I’d like to offer two beacons of hope. One is Cardinal Francis Xavier Van Thuan. This holy man was arrested by the Communist Vietnamese Government in 1975 in the prime of his life, a few months after being named coadjutor Bishop of Saigon. Aware of the cry of his people and the impossibility of serving them in captivity, he begged for understanding and heard this word from God:

Why torment yourself? All you have done…is excellent work, the work of God, but it is not God! If God wants you to give it all up and put the work into his hands, do it and trust him. God will do the work infinitely better than you… You have only to choose God and not the work of God.

The second beacon is our foundress, Catherine Doherty, who often said, with a twinkle in her eye, What you do matters—but not much. Who you are before God matters tremendously.

Your work may be offering missions or retreats all over the world, or serving milk and biscuits to the neighbourhood children, or feeding the poor, or visiting the sick. If that beautiful offering has been stopped in its tracks, can you entrust it into the hands of God?

Our work, our mission is still to love, to pray, to hold on to hope, to bring the Light of Christ into the world. But for many of us, it may now be accomplished more through the heart than the hands.

On the boat with others on route to prison, Cardinal Van Thuan realized, Here is my cathedral. Here are the people God has given me to care for. Here is my mission: to ensure the presence of God among these, my despairing brothers.
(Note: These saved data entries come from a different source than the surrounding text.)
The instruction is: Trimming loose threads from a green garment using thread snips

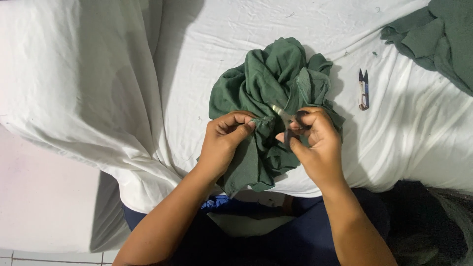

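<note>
Green cloth (268,83) lies bunched on the white bed sheet (197,59), its seam pinched tight by the left hand (224,140), while the right hand (318,145) grips small scissors (288,120) that might slip and cut it.

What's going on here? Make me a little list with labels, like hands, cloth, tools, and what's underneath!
left hand: left hand pinches a seam of the green garment
right hand: right hand holds small scissors, blades pointing at the pinched seam
cloth: bunched up, dark green
spare tool: blue thread snips lying to the right, untouched
other cloth: more green fabric at the top right corner
underneath: white sheet
</note>
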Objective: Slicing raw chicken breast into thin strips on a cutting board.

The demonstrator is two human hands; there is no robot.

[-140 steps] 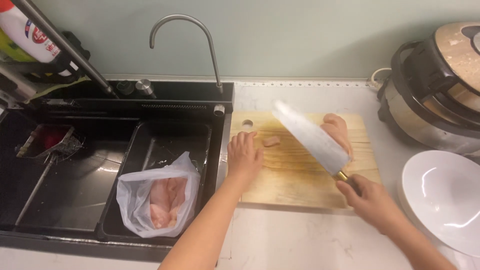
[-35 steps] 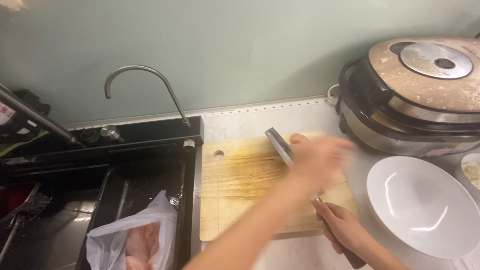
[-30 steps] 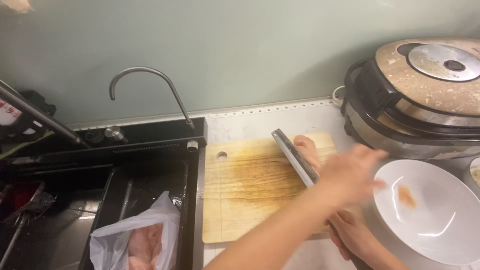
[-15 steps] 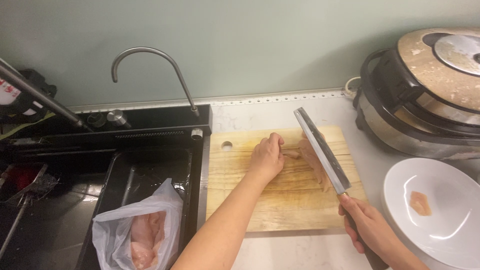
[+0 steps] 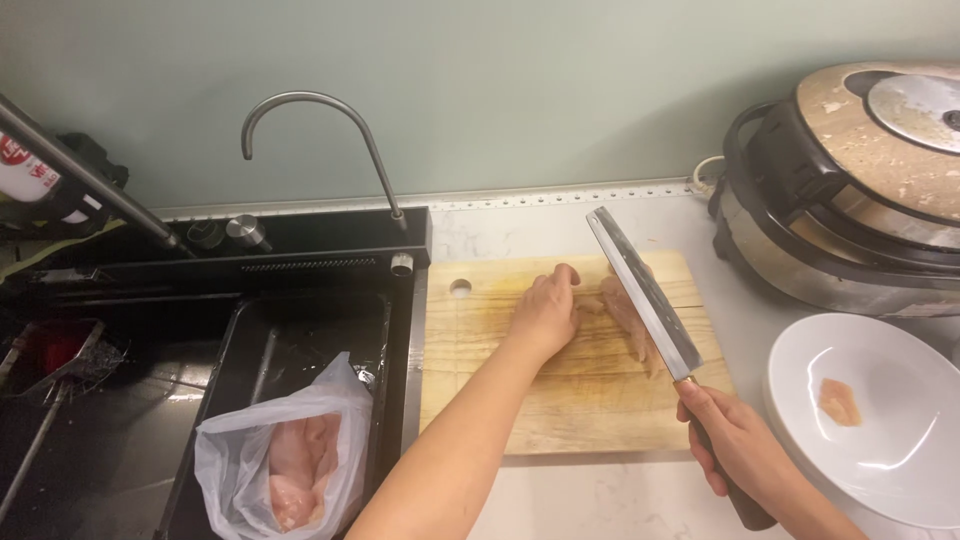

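The left hand [image 5: 545, 312] lay palm down on the pale rectangular wooden cutting board [image 5: 570, 400], its fingers [image 5: 565, 285] curled loosely and pressing on the left end of a pale pink strip of raw chicken [image 5: 625, 315] that rested toward the far right part of the board. The right hand [image 5: 735, 440] had its fingers wrapped tight around the dark wooden handle of a broad steel cleaver [image 5: 645, 295], whose blade slanted away to the far left, over the chicken. The board sat on the light stone surface [image 5: 600, 500], just right of a black sink [image 5: 250, 370]. In the sink's near part lay a thin white plastic bag [image 5: 280, 460], open at the top, holding more raw pink chicken pieces. To the right of the board, a round white plate [image 5: 880, 420] carried one small scrap of chicken [image 5: 840, 400]. Beyond the plate, at the far right, stood a large round cooker with a speckled beige lid [image 5: 860, 180], closed, its contents hidden. A curved steel tap [image 5: 330, 130] rose behind the sink.
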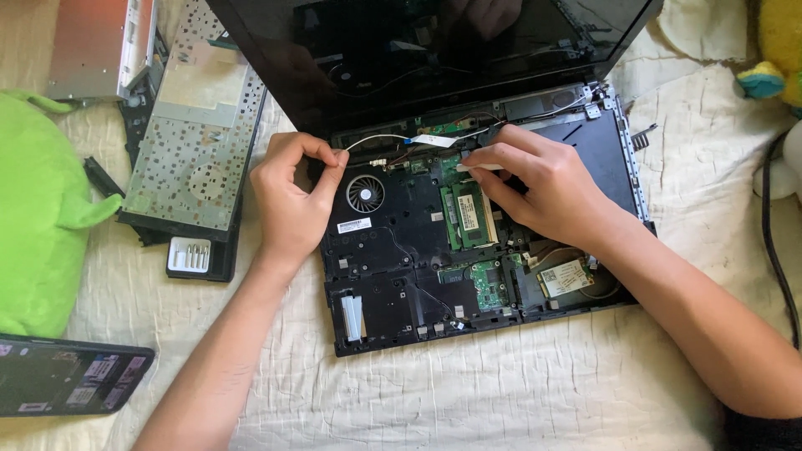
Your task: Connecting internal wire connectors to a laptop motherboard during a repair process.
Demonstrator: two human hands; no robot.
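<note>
A thin white cable (380, 139) arcs across the top of an opened laptop base (468, 242), running between a person's two hands as the machine lies stripped on a cream quilted bedspread (501, 392). The left hand (292, 196) is curled at the cable's left end, thumb and forefinger closed together in a pinch on it, just above the round cooling fan (365, 194). The right hand (543, 188) rests palm down over the middle of the base, its fingers pressed together on a small white connector strip (478, 168) near the cable's right end, just above the green memory module (469, 215). Both forearms reach in from the bottom of the frame, wrists slightly bent, the hands held low over the exposed boards. The cable is slender and pale, bowed upward in a shallow curve, with a flat ribbon piece (436, 140) lying beside it. The laptop's dark screen (434, 50) stands tilted back behind the hands. A small wireless card (566, 277) sits at the base's lower right. To the left lies the removed keyboard (196, 125), turned metal side up, with a small case of screwdriver bits (190, 255) at its lower edge. A green plush toy (38, 217) and a dark phone (71, 374) occupy the left margin; a black cord (773, 242) trails down the right.
</note>
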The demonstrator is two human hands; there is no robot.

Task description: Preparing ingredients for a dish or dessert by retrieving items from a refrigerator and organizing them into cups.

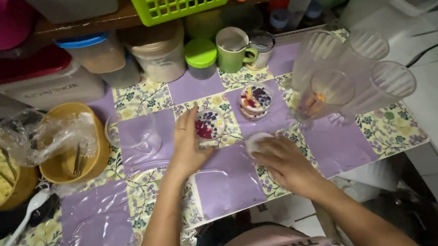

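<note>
My left hand grips a small clear cup of layered dessert with dark and red fruit on top, standing on the purple floral table cover. My right hand holds a round clear lid just right of that cup, close to the table. A second filled dessert cup stands a little farther back, untouched.
Stacks of clear plastic cups lie at the right. An empty clear cup stands left of my hand. Yellow bowls, one under plastic wrap, and a white spoon are at the left. Jars and a green mug line the back.
</note>
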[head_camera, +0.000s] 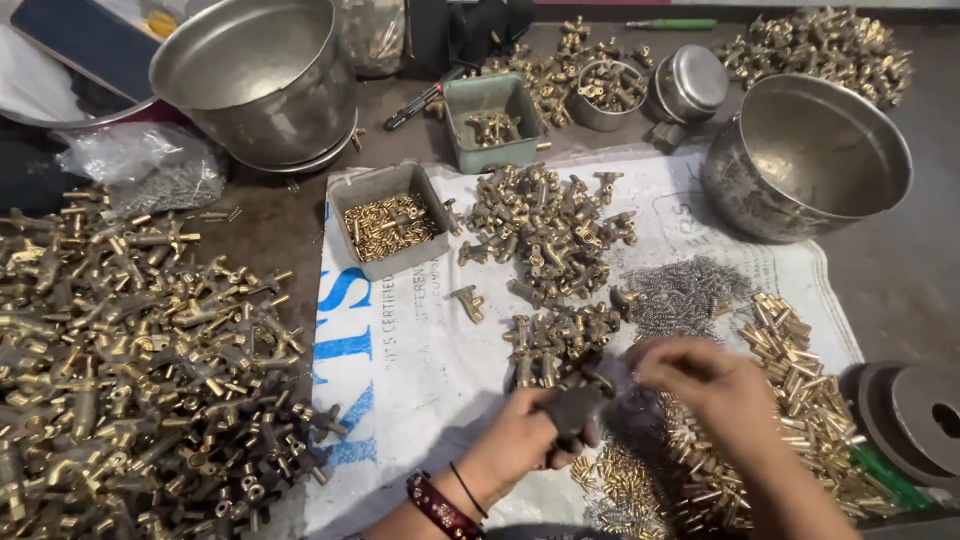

It is God’s will that I am here. I accept his will.

Is your “cathedral” your apartment in isolation? If you cannot personally minister to refugees, victims of sickness or violence, those lost in grief, can you unite yourself with them as you wrestle with your own loneliness, bereavement, or doubt?

Can you reach deep within and call to God to come to all of us in this darkness? The beauty and grace is that of course he will come!

We can discover that underneath all our words and actions, we are his children, infinitely loved by him, of infinite worth to him. We don’t have to do a thing to earn or merit that love. Our greatest work is to believe that and to pray for those who do not yet believe.

Through all the darkness, we proclaim and stake our life on the reality that Christ has come into the world to be one with us in the darkness. That is the greatest cause for hope!